A decisão da Federação formada por União Brasil (UB) e Progressistas (PP) de se afastar do governo do presidente Luiz Inácio Lula da Silva (PT) não é apenas simbólica: segundo cientistas políticos ouvidos pela Agência Brasil, trata-se de uma estratégia clara de reposicionamento eleitoral, com foco na sucessão presidencial de 2026 e na disputa pelos votos da base bolsonarista.

O anúncio da saída ocorreu no mesmo dia em que o Supremo Tribunal Federal (STF) iniciou o julgamento da trama golpista que pode levar à condenação do ex-presidente Jair Bolsonaro por tentativa de golpe de Estado. A sincronia não passou despercebida por analistas.
Professor titular do Instituto de Estudos Sociais e Políticos da Universidade Estadual do Rio de Janeiro (Iesp-Uerj), o cientista político João Feres Júnior avalia que os partidos de centro-direita tentam se aproximar do eleitorado conservador, hoje ainda fortemente ligado ao ex-presidente.
“A saída deles do governo é em busca de uma revitalização por meio do voto, e aí eles colam no bolsonarismo. Afinal, Bolsonaro é capaz de mobilizar uma quantidade imensa de votos e eleger desconhecidos, como fez em 2018 e 2022”, afirmou Feres. “Por outro lado, acho que não vai ter espaço para todo mundo nessa competição.”
Maior bancada na Câmara
A Federação União-PP soma 109 deputados federais e forma, atualmente, a maior bancada da Câmara. No Senado, são 14 parlamentares — seis do União Brasil e oito do Progressistas. A saída formal do governo, porém, gerou divergências internas e cobrança por parte do Palácio do Planalto.

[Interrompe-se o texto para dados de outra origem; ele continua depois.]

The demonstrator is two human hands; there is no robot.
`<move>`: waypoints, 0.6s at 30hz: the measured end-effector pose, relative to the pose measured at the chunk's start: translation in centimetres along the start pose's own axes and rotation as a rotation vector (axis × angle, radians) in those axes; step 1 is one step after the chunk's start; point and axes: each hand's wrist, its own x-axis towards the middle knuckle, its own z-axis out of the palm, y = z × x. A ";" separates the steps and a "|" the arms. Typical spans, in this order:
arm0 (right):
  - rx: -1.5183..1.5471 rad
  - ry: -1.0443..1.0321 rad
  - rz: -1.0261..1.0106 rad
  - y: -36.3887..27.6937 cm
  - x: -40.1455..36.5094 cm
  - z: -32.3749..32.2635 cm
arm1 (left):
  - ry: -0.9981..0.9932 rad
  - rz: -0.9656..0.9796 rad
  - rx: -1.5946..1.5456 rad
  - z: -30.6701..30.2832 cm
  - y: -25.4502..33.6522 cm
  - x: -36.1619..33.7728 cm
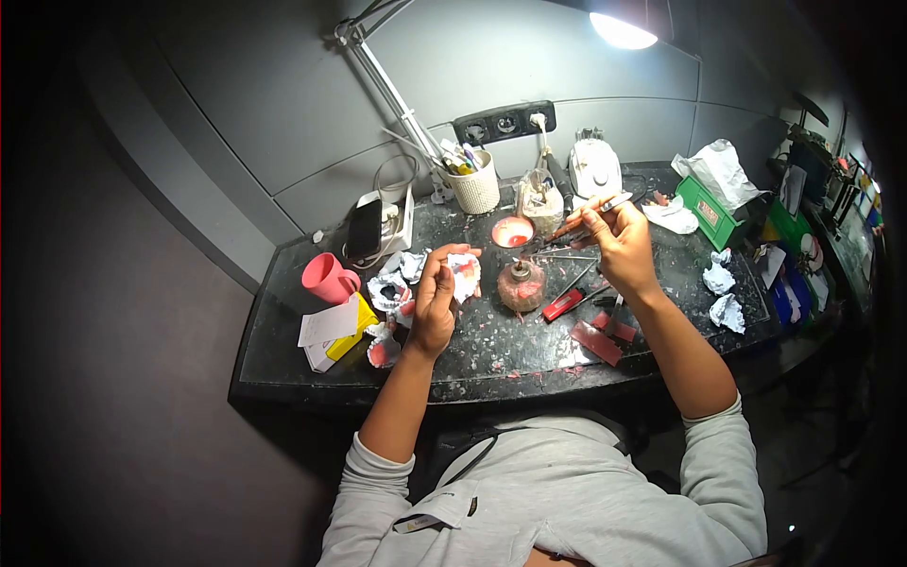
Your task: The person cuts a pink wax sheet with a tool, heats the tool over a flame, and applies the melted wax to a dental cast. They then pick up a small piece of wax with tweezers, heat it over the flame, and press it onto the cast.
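Observation:
My left hand (436,304) is closed around a white plaster dental cast (464,275) with pink wax on it, raised over the bench. My right hand (624,248) pinches a slim wax knife (571,228) with a brown handle and a shiny metal end (617,201) above the fingers. Between the hands stands a glass spirit burner (521,286); no flame shows clearly. Behind it sits a small round dish of pink wax (513,232). Several more plaster casts (386,291), some with pink wax, lie beside my left hand.
Pink wax sheets (597,342) and a red-handled tool (564,304) lie near the front edge. A pink mug (330,278), yellow box (351,331) and phone (365,230) are at left. A pen cup (474,184) and green box (706,213) stand behind; crumpled white pieces (727,313) lie right.

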 end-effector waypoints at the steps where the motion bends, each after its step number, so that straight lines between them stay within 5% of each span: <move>1: 0.027 0.006 0.019 0.2 0.0 0.0 | -0.024 -0.017 0.006 -0.2 -0.2 -0.1; 10: 0.033 0.000 0.023 0.2 0.0 -0.1 | -0.014 -0.174 0.087 0.3 1.0 -0.3; 18: 0.101 -0.057 0.067 0.0 -0.4 0.4 | 0.027 -0.091 0.161 0.6 1.2 -0.3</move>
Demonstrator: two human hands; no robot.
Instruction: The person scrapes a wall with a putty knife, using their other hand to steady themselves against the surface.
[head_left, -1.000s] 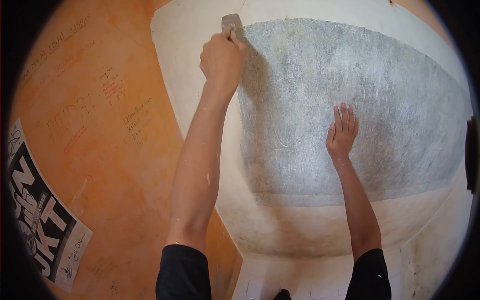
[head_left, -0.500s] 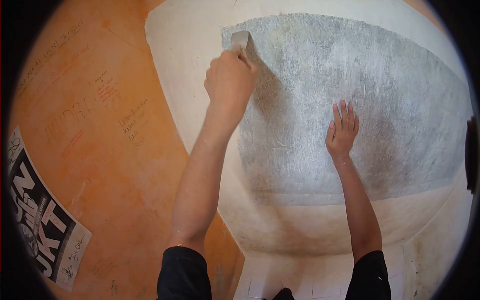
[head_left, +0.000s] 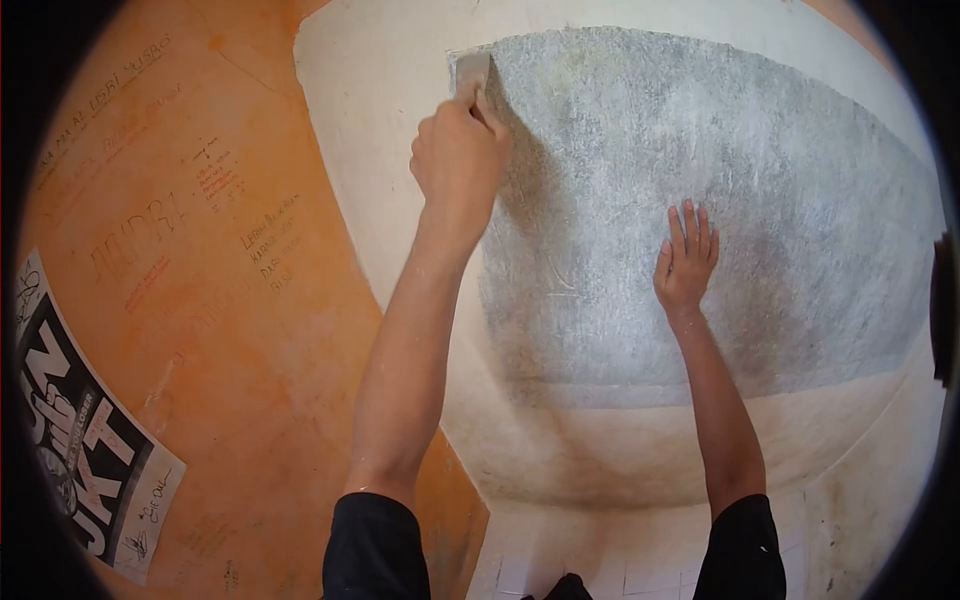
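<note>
A grey scraped-looking patch covers much of the cream wall. At its upper left corner, my left hand is closed round a scraper with a flat metal blade. The blade lies against the wall at the patch's edge, and the fingers hide most of the handle. Lower and to the right, my right hand rests flat on the grey patch with its fingers spread and nothing in it.
On the left is an orange wall with handwriting. A black and white poster hangs at the lower left. A dark object stands at the right edge. Pale tiles show at the bottom.
My left hand has moved slightly up with the scraper, whose blade is now nearer the patch's top left corner. My right hand keeps its place on the wall.
</note>
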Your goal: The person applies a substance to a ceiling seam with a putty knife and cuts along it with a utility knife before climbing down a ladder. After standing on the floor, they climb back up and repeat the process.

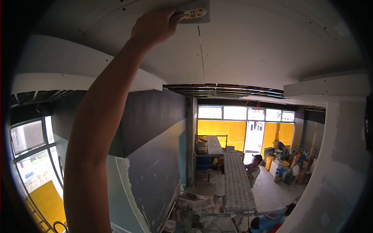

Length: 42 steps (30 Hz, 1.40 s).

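Observation:
My left hand (pixel 155 27) is raised overhead to the ceiling at the top of the head view, arm stretched up from the lower left. Its fingers are closed round a putty knife (pixel 203 18), with the thumb on the near side. The wide, flat grey blade carries a yellow and white label and lies against or very close to the ceiling board (pixel 241 50); contact is hard to tell. Just below the blade, a dark narrow joint (pixel 201 46) runs down the board. Screw heads dot the surface. My right hand is out of view.
Below stands a scaffold with a long metal plank (pixel 236 178) and a second plank (pixel 214 144) behind it. One person (pixel 254 169) stands beside the plank, another (pixel 272 220) at lower right. Bags (pixel 295 167) are piled at right. A plastered pillar (pixel 338 155) rises nearby.

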Each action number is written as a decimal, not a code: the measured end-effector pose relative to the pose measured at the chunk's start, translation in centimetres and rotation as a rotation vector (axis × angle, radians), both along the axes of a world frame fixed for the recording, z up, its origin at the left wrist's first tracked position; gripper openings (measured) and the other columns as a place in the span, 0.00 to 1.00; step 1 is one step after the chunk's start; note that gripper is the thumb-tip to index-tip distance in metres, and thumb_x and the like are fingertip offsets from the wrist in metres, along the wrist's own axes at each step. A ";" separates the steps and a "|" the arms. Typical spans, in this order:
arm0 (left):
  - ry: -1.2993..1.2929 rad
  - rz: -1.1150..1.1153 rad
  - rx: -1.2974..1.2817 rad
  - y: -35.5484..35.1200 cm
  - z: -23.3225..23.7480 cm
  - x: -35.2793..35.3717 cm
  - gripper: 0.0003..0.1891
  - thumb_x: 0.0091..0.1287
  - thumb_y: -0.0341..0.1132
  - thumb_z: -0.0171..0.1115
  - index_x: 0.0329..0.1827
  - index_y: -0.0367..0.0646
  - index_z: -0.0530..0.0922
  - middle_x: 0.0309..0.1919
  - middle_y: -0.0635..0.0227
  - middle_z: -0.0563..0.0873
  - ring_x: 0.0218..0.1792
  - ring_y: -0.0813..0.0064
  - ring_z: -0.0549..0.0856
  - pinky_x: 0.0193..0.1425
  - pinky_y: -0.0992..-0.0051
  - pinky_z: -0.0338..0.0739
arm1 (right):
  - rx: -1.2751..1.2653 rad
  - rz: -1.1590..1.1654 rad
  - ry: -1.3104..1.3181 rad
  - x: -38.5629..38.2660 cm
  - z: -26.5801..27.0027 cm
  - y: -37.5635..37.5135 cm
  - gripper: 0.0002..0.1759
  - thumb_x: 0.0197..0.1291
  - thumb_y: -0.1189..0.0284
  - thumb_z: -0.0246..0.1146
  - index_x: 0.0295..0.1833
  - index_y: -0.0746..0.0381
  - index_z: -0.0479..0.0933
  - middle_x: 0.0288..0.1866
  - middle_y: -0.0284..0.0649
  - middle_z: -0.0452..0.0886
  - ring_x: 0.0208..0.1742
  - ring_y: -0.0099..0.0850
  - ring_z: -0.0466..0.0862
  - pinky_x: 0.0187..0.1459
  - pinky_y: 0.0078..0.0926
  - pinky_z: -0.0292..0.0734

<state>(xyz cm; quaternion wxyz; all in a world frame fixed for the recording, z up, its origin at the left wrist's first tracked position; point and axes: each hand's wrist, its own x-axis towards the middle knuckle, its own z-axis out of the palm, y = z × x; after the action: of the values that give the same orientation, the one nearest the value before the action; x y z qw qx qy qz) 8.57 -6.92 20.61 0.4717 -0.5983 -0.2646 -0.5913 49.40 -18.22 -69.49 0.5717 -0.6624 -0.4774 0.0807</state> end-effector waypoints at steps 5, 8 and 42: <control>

A ministra das Relações Institucionais, Gleisi Hoffmann (PT), afirmou que parlamentares e indicados que permanecerem no governo devem se comprometer com a agenda de votações. “Precisam trabalhar conosco para aprovação das pautas do governo no Congresso Nacional. Isso vale para quem tem mandato e para quem não tem”, declarou.
Do lado da Federação, o tom foi de rompimento político: “É um gesto de clareza e de coerência. É isso que o povo brasileiro e os eleitores exigem de seus representantes”, afirmaram as legendas, ao exigirem inclusive a saída de ministros como Celso Sabino (Turismo) e André Fufuca (Esporte).
Corrida pelos votos de Bolsonaro
Para os analistas, a fragmentação da direita sem Bolsonaro no páreo tem levado a uma corrida por sua base eleitoral. João Feres observa que o bolsonarismo ainda é um ativo político relevante, e os partidos querem se posicionar para herdar esse capital.
“Com Bolsonaro saindo da cena política, provavelmente para nunca mais voltar, a competição fica muito grande. A direita viu Bolsonaro como sendo esse baú de votos e muita gente se beneficiou disso. Existe uma ansiedade desses caras verem esses votos se dissiparem”, afirmou.
Segundo Feres, esse movimento também explica o apoio dos partidos ao projeto de lei que prevê a anistia aos condenados por tentativa de golpe. “É uma tentativa de reavivar o Bolsonaro porque ele organiza esse campo da direita. Se eles conseguirem a anistia, imaginam que o ex-presidente põe ordem na direita”, analisou.
2026 no horizonte
A cientista política Michelle Fernandez, professora da Universidade de Brasília (UnB), também relaciona o reposicionamento da Federação União-PP ao cenário de 2026. “Alguns partidos cobraram dos seus parlamentares que se desvinculassem do governo para que pudessem estar na composição da oposição no processo eleitoral do ano que vem”, explicou.
Ela aponta ainda que o governador de São Paulo, Tarcísio de Freitas (Republicanos), tem atuado nessa mesma lógica, ao defender a anistia dos golpistas como forma de atrair os eleitores bolsonaristas.
“O Tarcísio ainda precisa do Bolsonaro para conseguir decolar politicamente como possível candidato nas eleições do ano que vem, se é que ele vai se candidatar à Presidência da República”, disse Michelle. Para ela, o apoio de Bolsonaro ainda é essencial, mas não há garantias de que ele consiga transferir esse capital político com a mesma força no futuro.
João Feres, por sua vez, acredita que Tarcísio não será um candidato de consenso da direita. “Eles não vão produzir um candidato de consenso. A tendência é uma disputa intensa por esse espólio bolsonarista”, afirmou.